People shout anti-government slogans during a rally by the labor unions in Istanbul, Turkey, Monday, June 17, 2013. A day earlier, riot police cordoned off streets, set up roadblocks and fired tear gas and water cannons to prevent anti-government protesters from an effort to return to Taksim Square in Istanbul. Labor unions and political foes of Prime Minister Recep Erdogan rallied Monday by the thousands across Turkey, hoping to capitalize on weeks of protest that began as small-scale activism and parlay it into a chance to register broader discontent.
, Associated Press - Ap
Unions give lift to Turkish protest movement
- Article by: JAMEY KEATEN
- Associated Press
- June 17, 2013 - 8:35 PM
ISTANBUL — Turkish labor groups fanned a wave of defiance against Prime Minister Recep Tayyip Erdogan's authority, leading rallies and a one-day strike to support activists whose two-week standoff with the government has shaken the country's secular democracy.
Riot police again deployed in Turkey's two main cities, and authorities kept up their unyielding stance against the street demonstrations centering on Istanbul's Taksim Square. But Monday's police sweep was less forceful than in recent days, with only scattered firing of tear gas and water cannon on pockets of protesters.
After activists were ousted from their sit-in in adjacent Gezi Park over the weekend, two labor confederations that represent some 330,000 workers picked up the slack Monday by calling a strike and demonstrations nationwide. Unionists turned up by the thousands in Ankara, Istanbul, coastal Izmir and elsewhere.
The turnout defied Turkey's interior minister, Muammer Guler, who warned that anyone taking part in unlawful demonstrations would "bear the legal consequences." But one analyst called the rallies a "legitimate and a lawful expression of constitutional rights."
"People are raising their voices against the excessive use of police force," said Koray Caliskan, a political science professor at Istanbul's Bosphorus University. Demonstrators, he said, were showing they were no longer cowed by authorities, and "the fear threshold has been broken."
In a sign that authorities were increasingly impatient, Deputy Prime Minister Bulent Arinc floated the prospect that authorities could call in troops to quash the protests.
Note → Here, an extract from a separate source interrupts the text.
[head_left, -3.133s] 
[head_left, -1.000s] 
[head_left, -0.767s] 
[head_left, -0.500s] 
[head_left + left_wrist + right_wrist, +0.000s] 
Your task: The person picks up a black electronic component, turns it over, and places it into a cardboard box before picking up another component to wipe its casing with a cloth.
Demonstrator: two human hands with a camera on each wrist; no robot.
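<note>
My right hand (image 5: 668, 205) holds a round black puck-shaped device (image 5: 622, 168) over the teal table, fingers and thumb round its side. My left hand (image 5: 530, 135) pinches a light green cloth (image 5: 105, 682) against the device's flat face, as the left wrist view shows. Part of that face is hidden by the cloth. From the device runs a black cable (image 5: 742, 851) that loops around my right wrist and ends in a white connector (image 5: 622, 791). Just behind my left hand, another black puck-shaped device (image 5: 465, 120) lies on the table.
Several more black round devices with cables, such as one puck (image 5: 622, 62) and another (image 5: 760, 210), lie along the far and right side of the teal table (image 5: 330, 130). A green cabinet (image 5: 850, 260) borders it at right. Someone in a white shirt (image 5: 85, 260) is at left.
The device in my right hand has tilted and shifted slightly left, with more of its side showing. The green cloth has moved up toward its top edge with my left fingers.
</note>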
Erdogan's opponents have grown increasingly suspicious about what they call a gradual erosion of freedoms and secular values under his Islamic-rooted ruling party. It has passed new curbs on alcohol and tried, but later abandoned its plans, to limit women's access to abortion.
The government set off protests nationwide and drew criticism abroad over a police crackdown that began May 31 against environmentalists and other activists in Taksim Square who were protesting against plans to tear down trees and re-develop Gezi Park. Thousands have flooded the streets nightly since then, many honking car horns and waving Turkish flags.
Erdogan, who has held power for 10 years and was re-elected in 2011, mobilized his supporters over the weekend in two huge rallies — insisting his duty was to keep order, railing against media coverage of the protests and lashing out at unspecified foreigners whom he said want to hurt Turkey.
TV images Monday showed crowds of government supporters in Istanbul facing down some protesters and chanting "the hands targeting the police should be broken." On Twitter, a trending topic urged protesters to stay home — some expressing concern that pro-government mobs might attack them.
But overnight, for hours, a lone man stood silently on Taksim Square, eventually joined by about 20 other people who did likewise before police escorted them away. The group put up no resistance. Pockets of unrest erupted elsewhere in Istanbul, with police resorting to water cannon and tear gas at times.
The labor rallies had a more structured feel than the counterculture-style sit-in at Gezi Park's tent city, and the work stoppage involved many professionals who make up a liberal, urban class that mostly backs the anti-Erdogan protesters. But labor strikes often have little visible impact on daily life in Turkey, a country of about 75 million, and Monday's rallies were no different.
Feride Aksu Tanik, of the Turkish Doctors Union, said it had called its work stoppage "to protest against the police force that attacks children, youngsters and everyone violently, and to the detentions of doctors who provide voluntary services to the injured."
Turkey's doctors association said Monday that four people, including a police officer, had died in violence linked to the crackdown, and an investigation was ongoing into the death of a fifth person who was exposed to tear gas. More than 7,800 people have been injured; six remained in critical condition and 11 people lost their eyesight.
The tough tactics used by the government to disperse protesters during the past two weeks have drawn international criticism.
Chancellor Angela Merkel of Germany — home to some 3 million Turks — told German broadcaster RTL she was "appalled" to see footage of police forces moving in to clear Gezi Park over the weekend. She criticized the crackdown by Turkish police as "much too strong."